Re: Is OPR an accurate measurement system?
 
Quote:

Originally Posted by Jared Russell (Post 1552859)
Robot A is a robot that crosses 10 defenses per match and can therefore score (let's ignore auto for now) 50 points on their own per match.

Let's say that Robot A is far and away the best defense crosser at the event - every other team there can only cross 3 defenses per match on average.

In the matches with Robot A and two other robots, the alliance crosses 10 defenses with tons of time left over, and scores 50 points (plus whatever else during auto, from balls, and from endgame).

In the matches without Robot A, three average robots cross 9 defenses (3 each), and scores 45 points (plus whatever else during auto, from balls, and from endgame).
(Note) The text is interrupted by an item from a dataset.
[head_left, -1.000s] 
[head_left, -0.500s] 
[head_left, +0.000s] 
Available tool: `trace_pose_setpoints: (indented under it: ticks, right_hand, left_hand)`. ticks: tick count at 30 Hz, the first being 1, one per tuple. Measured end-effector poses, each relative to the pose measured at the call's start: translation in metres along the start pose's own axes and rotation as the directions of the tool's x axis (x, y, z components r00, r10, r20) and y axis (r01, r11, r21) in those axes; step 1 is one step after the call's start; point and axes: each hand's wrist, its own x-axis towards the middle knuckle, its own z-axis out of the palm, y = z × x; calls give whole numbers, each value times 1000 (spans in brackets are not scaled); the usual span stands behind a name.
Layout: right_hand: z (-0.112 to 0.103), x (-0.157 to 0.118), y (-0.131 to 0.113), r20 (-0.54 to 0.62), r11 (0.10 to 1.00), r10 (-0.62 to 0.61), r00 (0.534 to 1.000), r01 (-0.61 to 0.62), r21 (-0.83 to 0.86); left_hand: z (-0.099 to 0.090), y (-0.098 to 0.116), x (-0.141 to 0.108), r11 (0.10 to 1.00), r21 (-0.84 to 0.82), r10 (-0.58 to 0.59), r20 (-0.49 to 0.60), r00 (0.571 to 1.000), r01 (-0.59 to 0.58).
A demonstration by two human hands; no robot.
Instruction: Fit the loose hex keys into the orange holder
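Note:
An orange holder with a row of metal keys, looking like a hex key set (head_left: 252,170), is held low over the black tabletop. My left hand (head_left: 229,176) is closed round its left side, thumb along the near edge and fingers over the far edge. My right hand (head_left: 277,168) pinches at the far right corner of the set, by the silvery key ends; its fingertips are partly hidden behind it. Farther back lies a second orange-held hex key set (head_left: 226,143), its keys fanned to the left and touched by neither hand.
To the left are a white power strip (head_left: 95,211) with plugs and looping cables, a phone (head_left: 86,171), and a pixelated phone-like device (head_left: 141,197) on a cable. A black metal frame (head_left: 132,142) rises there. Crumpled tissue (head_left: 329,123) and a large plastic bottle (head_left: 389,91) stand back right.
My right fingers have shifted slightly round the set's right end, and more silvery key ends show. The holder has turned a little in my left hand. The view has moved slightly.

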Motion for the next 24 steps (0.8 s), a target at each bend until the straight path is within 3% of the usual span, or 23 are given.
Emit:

What are the OPRs of the robots at this event with respect to defenses? If we play infinite matches (and assume there are a lot of teams), we will eventually find that the "average" robot's defense OPR is ~1/3 of their average alliance score, so just north of 15 points (since the score is a bit higher in any matches with Robot A). Robot A, the world's best defense crossing robot, has an OPR of just under 20 (they account for one extra crossing per match)...<5 points higher than the OPR of a robot that is less than 1/3 as capable at this aspect of the game.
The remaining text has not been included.